### What needs to be done
Count how many lines of the data below contain the string "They"; the reply should be that number alone.
*** Opening Supplied data ***
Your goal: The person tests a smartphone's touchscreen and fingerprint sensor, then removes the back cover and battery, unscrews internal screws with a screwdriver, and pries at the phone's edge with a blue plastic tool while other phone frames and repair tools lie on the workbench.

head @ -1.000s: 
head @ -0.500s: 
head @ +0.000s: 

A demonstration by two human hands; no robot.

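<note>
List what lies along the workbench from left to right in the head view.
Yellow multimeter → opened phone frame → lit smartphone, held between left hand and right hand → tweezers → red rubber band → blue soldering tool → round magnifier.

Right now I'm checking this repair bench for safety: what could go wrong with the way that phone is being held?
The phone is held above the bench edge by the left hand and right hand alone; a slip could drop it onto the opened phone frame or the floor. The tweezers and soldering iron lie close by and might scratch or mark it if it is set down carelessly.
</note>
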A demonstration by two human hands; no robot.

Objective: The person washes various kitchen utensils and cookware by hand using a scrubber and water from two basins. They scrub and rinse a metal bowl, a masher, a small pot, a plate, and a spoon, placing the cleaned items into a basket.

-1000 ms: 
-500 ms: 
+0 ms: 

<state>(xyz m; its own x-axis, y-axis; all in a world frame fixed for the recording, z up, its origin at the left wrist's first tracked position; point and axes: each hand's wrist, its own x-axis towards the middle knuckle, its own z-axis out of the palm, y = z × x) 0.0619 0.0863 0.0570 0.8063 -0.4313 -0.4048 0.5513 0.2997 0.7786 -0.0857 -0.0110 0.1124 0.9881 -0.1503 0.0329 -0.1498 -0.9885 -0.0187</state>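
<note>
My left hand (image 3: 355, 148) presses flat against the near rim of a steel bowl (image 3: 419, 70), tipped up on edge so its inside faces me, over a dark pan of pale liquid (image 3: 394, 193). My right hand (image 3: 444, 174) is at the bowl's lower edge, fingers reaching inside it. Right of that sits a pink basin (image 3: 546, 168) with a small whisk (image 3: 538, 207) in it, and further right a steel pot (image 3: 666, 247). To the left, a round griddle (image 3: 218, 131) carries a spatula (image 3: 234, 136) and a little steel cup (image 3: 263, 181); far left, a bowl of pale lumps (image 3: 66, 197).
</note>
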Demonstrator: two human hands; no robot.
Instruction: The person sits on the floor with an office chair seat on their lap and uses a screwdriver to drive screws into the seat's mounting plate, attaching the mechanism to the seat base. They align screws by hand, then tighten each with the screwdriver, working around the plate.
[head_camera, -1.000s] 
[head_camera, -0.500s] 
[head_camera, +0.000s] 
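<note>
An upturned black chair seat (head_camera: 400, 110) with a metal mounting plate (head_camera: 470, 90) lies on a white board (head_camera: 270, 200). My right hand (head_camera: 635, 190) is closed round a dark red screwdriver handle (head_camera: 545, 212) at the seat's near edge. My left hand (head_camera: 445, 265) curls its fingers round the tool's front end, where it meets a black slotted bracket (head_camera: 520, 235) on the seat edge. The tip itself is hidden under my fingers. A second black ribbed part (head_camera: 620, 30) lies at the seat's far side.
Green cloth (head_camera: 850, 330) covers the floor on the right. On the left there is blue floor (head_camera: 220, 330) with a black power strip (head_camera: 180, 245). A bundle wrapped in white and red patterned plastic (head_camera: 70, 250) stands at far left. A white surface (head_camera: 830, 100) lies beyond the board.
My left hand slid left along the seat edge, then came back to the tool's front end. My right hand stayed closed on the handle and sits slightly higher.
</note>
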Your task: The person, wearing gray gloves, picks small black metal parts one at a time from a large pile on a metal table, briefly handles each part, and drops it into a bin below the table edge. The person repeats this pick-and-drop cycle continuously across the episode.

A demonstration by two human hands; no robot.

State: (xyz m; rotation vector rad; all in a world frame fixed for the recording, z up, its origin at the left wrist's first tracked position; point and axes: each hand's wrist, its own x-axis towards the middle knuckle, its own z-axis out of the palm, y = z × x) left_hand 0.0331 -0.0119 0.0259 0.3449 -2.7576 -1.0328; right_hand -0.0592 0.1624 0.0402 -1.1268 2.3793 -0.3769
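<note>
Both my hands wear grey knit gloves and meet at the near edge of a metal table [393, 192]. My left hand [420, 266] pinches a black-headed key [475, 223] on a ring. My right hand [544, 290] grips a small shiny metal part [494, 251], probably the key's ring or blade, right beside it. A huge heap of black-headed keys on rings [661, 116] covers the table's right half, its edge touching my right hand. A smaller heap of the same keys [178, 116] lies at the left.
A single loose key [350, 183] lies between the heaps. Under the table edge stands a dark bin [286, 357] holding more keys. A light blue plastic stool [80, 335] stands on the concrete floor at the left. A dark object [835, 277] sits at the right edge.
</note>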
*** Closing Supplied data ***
### Response
2